→ **EXERCISE**:
In the records below, find the line that contains "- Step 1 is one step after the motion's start" and the line that contains "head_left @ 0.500". Set down exactly those lines and every line between them, and nothing more.

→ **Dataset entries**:

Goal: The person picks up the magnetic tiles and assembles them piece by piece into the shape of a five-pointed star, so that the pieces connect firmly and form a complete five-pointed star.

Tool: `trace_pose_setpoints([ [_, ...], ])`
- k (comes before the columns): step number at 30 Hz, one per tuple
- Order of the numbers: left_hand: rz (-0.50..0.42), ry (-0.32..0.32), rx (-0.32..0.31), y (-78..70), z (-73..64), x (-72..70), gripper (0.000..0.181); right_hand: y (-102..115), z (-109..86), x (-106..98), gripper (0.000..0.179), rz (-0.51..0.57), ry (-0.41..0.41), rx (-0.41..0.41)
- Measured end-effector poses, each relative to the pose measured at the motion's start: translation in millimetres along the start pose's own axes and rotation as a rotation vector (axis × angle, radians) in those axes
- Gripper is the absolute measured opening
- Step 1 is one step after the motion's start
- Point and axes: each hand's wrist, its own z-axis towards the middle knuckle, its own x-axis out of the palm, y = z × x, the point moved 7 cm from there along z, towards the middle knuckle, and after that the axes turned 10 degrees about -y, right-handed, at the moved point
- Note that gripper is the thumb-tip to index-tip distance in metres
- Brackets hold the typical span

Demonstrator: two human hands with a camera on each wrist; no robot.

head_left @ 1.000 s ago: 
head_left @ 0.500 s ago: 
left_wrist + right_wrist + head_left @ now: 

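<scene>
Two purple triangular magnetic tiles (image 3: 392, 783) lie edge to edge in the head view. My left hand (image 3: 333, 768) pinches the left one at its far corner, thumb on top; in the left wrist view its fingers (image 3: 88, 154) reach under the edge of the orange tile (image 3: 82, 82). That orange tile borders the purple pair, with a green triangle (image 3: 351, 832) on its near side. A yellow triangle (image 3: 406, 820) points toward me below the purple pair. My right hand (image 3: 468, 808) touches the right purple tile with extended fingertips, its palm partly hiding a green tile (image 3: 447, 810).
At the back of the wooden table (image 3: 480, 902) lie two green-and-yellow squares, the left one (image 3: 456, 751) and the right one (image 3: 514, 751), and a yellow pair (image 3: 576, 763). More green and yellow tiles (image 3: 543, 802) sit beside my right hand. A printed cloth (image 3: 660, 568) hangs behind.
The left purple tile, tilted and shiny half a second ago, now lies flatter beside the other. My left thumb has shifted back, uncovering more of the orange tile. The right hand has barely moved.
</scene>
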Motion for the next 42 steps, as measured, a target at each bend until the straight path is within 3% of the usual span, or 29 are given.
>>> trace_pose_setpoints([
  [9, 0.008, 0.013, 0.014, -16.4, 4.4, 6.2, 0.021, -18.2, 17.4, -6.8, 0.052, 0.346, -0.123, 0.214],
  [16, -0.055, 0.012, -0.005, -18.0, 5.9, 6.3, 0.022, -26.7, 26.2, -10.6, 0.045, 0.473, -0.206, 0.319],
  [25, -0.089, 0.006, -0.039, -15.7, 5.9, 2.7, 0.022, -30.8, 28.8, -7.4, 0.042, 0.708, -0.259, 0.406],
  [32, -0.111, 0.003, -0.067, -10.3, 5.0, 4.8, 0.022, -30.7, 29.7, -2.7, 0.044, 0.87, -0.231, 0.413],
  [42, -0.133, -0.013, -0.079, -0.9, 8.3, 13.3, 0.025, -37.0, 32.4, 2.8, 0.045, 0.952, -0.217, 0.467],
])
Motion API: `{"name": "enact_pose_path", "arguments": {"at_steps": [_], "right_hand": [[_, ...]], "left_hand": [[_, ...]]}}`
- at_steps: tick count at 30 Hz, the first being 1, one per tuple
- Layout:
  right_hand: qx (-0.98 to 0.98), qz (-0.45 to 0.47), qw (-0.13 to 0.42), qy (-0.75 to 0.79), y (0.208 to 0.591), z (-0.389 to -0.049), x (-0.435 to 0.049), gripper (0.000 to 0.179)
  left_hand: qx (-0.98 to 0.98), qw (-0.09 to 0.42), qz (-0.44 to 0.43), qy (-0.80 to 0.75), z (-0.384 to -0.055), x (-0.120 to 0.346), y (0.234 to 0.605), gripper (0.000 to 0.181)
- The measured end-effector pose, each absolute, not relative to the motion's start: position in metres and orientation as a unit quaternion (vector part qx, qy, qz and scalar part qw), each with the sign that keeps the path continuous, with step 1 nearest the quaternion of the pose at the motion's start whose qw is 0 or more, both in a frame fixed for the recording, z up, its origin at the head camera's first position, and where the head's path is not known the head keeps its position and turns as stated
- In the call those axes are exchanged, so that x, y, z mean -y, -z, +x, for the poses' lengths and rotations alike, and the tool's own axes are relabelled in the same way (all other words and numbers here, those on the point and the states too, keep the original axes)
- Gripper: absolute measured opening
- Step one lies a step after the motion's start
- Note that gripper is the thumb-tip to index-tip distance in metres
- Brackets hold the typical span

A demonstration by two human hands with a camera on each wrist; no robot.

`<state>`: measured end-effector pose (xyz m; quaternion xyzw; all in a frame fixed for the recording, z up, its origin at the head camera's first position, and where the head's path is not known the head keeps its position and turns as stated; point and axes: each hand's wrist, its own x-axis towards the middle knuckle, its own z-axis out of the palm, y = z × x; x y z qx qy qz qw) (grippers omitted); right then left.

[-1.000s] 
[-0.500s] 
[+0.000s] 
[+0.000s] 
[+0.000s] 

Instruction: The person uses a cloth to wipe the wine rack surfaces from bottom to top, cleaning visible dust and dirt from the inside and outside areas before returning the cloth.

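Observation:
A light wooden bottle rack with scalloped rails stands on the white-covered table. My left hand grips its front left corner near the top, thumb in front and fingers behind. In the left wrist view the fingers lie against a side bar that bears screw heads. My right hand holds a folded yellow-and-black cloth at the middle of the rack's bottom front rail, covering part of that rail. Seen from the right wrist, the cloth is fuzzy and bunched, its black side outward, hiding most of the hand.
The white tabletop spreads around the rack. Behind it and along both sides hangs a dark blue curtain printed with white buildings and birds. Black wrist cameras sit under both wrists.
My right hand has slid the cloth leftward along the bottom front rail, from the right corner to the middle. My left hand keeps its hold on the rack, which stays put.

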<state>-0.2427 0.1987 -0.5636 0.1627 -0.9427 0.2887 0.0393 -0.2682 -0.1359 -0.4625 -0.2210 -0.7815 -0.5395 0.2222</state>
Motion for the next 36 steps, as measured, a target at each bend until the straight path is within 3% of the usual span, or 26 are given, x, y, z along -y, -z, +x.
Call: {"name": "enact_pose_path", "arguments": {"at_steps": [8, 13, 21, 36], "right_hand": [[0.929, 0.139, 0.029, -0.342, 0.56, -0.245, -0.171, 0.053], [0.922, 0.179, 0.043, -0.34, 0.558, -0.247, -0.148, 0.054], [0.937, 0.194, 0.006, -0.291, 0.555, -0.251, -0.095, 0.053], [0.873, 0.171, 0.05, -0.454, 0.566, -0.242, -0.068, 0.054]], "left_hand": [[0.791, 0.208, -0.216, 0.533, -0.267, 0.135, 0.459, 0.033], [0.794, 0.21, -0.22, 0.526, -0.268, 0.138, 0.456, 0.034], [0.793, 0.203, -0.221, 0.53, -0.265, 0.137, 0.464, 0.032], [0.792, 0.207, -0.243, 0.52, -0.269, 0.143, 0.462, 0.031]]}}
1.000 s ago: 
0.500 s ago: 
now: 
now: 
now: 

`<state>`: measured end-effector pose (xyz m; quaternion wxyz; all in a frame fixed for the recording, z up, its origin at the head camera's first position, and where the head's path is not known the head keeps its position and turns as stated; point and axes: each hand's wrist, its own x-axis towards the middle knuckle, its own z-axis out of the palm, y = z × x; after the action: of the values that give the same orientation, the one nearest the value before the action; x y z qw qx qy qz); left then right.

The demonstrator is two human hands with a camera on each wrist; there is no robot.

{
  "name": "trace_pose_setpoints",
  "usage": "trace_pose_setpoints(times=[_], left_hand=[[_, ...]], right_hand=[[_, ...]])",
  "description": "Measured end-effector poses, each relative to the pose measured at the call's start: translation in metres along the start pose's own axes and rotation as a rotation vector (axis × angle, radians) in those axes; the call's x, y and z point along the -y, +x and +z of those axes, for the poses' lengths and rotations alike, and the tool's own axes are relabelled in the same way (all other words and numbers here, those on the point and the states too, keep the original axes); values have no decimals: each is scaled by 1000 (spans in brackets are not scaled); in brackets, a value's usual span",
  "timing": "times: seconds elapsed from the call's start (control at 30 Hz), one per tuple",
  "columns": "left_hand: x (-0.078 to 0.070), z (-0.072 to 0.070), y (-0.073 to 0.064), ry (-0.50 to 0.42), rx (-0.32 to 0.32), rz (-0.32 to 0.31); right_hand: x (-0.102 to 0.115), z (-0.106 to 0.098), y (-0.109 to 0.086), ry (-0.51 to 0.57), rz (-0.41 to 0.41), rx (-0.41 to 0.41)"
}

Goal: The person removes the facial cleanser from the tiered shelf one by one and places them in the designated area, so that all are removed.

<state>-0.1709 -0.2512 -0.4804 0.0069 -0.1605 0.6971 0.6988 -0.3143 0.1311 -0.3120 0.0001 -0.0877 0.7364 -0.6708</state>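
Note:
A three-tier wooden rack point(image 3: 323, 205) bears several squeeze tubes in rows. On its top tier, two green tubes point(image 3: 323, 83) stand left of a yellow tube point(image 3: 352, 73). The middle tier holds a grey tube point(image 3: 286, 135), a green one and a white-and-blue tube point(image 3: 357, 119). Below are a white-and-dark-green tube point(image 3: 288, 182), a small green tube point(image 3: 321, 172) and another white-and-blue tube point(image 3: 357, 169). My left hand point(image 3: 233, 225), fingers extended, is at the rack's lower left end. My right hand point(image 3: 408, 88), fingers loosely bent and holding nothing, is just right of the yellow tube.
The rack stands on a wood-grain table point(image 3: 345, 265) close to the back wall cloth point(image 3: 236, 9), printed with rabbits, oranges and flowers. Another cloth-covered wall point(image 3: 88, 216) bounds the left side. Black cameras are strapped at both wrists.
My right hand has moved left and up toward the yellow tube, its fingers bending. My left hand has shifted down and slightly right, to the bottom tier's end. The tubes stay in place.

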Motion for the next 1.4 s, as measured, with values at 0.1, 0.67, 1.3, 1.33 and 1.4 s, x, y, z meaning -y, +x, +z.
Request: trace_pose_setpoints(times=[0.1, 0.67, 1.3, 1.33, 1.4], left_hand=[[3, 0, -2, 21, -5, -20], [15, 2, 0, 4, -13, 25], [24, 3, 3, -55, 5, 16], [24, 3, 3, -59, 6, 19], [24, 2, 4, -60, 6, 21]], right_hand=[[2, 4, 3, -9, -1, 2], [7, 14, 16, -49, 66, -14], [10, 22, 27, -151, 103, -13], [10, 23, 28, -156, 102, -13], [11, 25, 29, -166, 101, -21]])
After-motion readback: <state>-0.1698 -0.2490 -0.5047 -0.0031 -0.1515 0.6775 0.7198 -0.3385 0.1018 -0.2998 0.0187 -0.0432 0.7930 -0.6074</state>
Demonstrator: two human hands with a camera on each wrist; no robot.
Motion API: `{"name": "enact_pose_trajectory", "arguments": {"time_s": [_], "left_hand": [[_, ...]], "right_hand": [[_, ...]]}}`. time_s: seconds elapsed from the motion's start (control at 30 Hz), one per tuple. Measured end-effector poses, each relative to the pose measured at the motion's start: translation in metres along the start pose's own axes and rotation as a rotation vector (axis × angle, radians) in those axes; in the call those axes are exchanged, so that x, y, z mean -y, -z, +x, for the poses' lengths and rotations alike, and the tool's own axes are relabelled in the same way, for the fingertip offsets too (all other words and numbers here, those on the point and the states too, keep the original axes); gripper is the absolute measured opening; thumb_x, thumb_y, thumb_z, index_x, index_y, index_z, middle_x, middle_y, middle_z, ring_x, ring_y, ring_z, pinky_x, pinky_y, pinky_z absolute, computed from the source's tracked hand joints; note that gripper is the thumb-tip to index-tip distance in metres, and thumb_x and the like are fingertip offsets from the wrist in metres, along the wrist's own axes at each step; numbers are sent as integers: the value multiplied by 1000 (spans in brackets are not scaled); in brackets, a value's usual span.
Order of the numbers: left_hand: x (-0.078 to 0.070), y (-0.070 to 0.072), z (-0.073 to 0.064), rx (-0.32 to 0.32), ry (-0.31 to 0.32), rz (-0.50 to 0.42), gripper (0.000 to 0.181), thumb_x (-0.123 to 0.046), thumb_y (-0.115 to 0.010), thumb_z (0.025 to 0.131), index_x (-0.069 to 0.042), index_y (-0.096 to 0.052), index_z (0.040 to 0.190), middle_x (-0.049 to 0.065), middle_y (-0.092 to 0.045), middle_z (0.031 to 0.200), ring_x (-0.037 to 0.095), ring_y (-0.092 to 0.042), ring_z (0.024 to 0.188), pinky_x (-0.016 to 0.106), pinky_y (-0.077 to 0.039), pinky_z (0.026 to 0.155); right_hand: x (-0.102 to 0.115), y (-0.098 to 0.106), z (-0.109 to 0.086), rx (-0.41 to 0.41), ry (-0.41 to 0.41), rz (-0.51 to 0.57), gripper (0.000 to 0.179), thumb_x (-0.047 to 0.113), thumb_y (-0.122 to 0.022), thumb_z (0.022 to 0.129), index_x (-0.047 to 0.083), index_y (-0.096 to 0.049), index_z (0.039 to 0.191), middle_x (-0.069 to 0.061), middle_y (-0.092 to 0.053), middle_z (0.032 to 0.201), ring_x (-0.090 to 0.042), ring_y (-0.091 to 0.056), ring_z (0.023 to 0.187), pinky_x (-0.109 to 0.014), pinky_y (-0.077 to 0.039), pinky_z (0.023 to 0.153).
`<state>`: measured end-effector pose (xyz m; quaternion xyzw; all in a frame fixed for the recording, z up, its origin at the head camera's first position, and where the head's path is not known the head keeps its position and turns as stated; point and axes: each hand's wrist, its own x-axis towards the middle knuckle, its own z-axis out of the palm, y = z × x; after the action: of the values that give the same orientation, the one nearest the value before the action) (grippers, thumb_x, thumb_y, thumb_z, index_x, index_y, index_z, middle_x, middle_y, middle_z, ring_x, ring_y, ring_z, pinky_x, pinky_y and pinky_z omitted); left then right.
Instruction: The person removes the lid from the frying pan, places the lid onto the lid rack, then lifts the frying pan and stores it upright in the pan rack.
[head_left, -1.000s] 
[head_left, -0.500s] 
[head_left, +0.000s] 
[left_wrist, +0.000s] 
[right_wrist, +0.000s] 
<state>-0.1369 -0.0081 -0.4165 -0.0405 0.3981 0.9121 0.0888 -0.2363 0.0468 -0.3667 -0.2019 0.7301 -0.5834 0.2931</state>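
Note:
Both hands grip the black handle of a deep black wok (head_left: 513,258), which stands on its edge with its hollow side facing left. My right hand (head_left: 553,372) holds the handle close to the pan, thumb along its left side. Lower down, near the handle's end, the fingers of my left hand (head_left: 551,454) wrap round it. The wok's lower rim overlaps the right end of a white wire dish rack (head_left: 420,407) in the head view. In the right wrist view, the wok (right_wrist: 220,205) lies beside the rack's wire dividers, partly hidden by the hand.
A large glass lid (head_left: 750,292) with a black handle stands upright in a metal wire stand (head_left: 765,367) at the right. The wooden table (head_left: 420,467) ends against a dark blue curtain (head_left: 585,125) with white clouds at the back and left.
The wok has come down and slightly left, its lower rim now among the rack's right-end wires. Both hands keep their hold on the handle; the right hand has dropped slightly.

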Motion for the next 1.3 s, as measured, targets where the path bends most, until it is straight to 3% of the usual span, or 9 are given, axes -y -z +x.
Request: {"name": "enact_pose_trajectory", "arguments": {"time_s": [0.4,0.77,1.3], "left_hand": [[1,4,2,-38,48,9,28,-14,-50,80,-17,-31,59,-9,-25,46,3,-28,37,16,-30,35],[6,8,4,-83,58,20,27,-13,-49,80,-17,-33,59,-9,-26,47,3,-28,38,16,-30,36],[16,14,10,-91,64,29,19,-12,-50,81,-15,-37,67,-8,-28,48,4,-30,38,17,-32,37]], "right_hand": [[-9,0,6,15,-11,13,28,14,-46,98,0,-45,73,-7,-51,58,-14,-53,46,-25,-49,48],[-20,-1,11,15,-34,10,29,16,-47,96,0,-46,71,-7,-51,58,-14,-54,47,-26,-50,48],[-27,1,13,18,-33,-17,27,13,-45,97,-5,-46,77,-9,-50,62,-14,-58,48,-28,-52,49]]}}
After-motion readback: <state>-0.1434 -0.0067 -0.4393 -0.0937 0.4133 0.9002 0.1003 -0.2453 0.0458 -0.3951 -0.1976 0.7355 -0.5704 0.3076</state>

→ **SOLUTION TO THE EXERCISE**:
- Step 1 is one step after the motion's start
- Point and axes: each hand's wrist, its own z-axis towards the middle knuckle, its own x-axis out of the palm, y = z × x, the point moved 7 cm from there along z, towards the middle knuckle, and after that the axes turned 10 degrees about -y, right-handed, at the moved point
- Note that gripper is the thumb-tip to index-tip distance in metres
- Brackets hold the typical span

Demonstrator: two human hands with a camera on each wrist; no robot.

head_left @ 1.000 s ago: 
head_left @ 0.500 s ago: 

The answer requires nothing more.